What is unclassified interstitial lung disease (ILD)?

From the Guidelines

Unclassified interstitial lung disease (ILD) is a diagnosis given when a patient has clinical, radiological, and sometimes histological evidence of interstitial lung disease, but the findings don't fit into any of the well-defined ILD categories despite thorough evaluation, occurring in approximately 10-25% of all ILD cases.
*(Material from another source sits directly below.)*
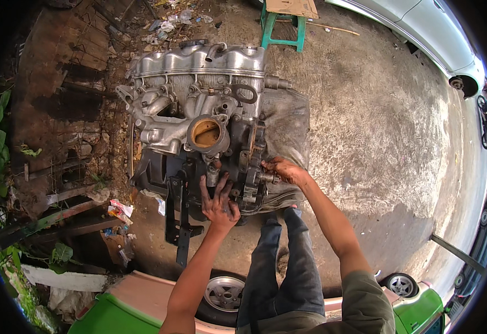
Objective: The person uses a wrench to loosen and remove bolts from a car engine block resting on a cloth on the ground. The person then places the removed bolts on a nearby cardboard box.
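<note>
In the head view, the engine (196, 103) is in front of the person's legs (279, 261), and its long axis goes across, from left to right, parallel with the ribbed metal cover (199, 62) on its far side. At its right end, a short metal stub (269, 177) points to the right, and its own axis also lies nearly sideways. The right hand (285, 170) is the nearer one: it comes from the right, its bent fingertips at this stub. I cannot tell if its grip is closed on the metal or only touches it. The left hand (219, 207) is to the left of the stub, with its grip open, the fingers spread and pointing away from the person, against the engine's near side.
</note>
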The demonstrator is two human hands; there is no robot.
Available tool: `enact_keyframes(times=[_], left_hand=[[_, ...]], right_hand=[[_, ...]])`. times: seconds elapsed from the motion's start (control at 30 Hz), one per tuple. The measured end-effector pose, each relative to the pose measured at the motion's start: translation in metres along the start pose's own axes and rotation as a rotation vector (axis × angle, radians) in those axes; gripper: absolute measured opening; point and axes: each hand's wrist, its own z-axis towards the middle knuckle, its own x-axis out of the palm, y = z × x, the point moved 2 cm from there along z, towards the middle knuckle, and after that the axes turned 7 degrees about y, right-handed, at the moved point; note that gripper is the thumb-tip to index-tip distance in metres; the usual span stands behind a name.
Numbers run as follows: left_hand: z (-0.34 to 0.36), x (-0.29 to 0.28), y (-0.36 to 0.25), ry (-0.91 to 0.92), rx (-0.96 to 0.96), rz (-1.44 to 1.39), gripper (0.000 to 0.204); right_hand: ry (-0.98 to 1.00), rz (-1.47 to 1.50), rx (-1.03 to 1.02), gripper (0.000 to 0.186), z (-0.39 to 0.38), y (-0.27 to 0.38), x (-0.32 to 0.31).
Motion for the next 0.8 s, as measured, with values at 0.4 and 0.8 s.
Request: enact_keyframes(times=[0.4,0.8], left_hand=[[0.021,-0.031,-0.021,0.024,0.059,-0.070,0.042],[0.029,-0.010,-0.025,-0.129,0.006,-0.125,0.035]], right_hand=[[0.020,-0.084,-0.037,0.055,0.009,-0.043,-0.018],[-0.309,-0.590,-0.232,0.062,0.011,-0.050,0.010]])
This diagnosis represents a complex and heterogeneous group of diseases that do not meet the specific criteria for other ILD categories, such as idiopathic pulmonary fibrosis, hypersensitivity pneumonitis, or connective tissue disease-associated ILD 1. The inability to accurately classify cases is usually the result of several factors, including the lack of a biopsy, discrepant or overlapping histopathological findings, discrepant features between clinical, radiological, and pathological findings, or significant overlapping clinical or radiological features that preclude diagnosis 1.

Key Characteristics

• Represents approximately 10-25% of all ILD cases
• Occurs when the disease pattern shows overlapping features or atypical characteristics that prevent classification into specific entities
• Diagnosis is made after thorough evaluation, including clinical, radiological, and sometimes histological evidence
• Management involves monitoring disease progression with pulmonary function tests and high-resolution CT scans every 3-6 months, with treatment decisions made on a case-by-case basis 1

Management

• Monitoring disease progression with pulmonary function tests and high-resolution CT scans every 3-6 months
• Treatment decisions made on a case-by-case basis, with consideration of anti-inflammatory medications, immunosuppressants, or antifibrotic medications
• Some patients may receive anti-inflammatory medications like prednisone or immunosuppressants such as mycophenolate mofetil or azathioprine, particularly if inflammation predominates
• Antifibrotic medications like pirfenidone or nintedanib might be considered in cases with progressive fibrosis 1

Diagnostic Framework

• A proposed framework for diagnosing interstitial lung disease involves dividing patients into four tiers following multidisciplinary discussion (MDD): those with confident diagnosis, provisional diagnosis with high confidence or low confidence, and unclassifiable interstitial lung disease 1
• The goal of this framework is to help standardize the terminology of fibrotic lung disease and decrease the number of patients categorized as having unclassifiable interstitial lung disease 1

From the Research

Definition and Characteristics of Unclassified Interstitial Lung Disease

• Unclassified interstitial lung disease (ILD) comprises a subset of ILDs that cannot be classified according to the current diagnostic framework 2, 3.
• This condition is likely a heterogeneous group of diseases rather than a single entity, and it is poorly defined, making prognosis and therapy problematic 2.
• Approximately 12% of patients with ILD are considered unclassifiable, with large variability across previous studies due to inconsistent definitions of unclassifiable ILD and other ILD subtypes 3.

Diagnosis and Management

• Accurate diagnosis of ILD can be challenging, and a substantial percentage of ILD patients remain unclassifiable even after thorough assessment by an experienced multidisciplinary team 3, 4.
• Clinical features and outcomes of unclassifiable ILD are intermediate between idiopathic pulmonary fibrosis and nonidiopathic pulmonary fibrosis ILD cohorts, and choices for pharmacotherapy should be considered on a case-by-case basis 3.
• New tools are needed to more accurately characterize patients with unclassifiable ILD 3.

Prevalence and Impact

• Interstitial lung disease (ILD) consists of a group of pulmonary disorders characterized by inflammation and/or fibrosis of the lung parenchyma associated with progressive dyspnea that frequently results in end-stage respiratory failure 5.
• In the US, ILD affects approximately 650 000 people and causes approximately 25 000 to 30 000 deaths per year 5.
• Up to 15% of ILD patients have unclassifiable ILD and cannot be given a specific diagnosis 4.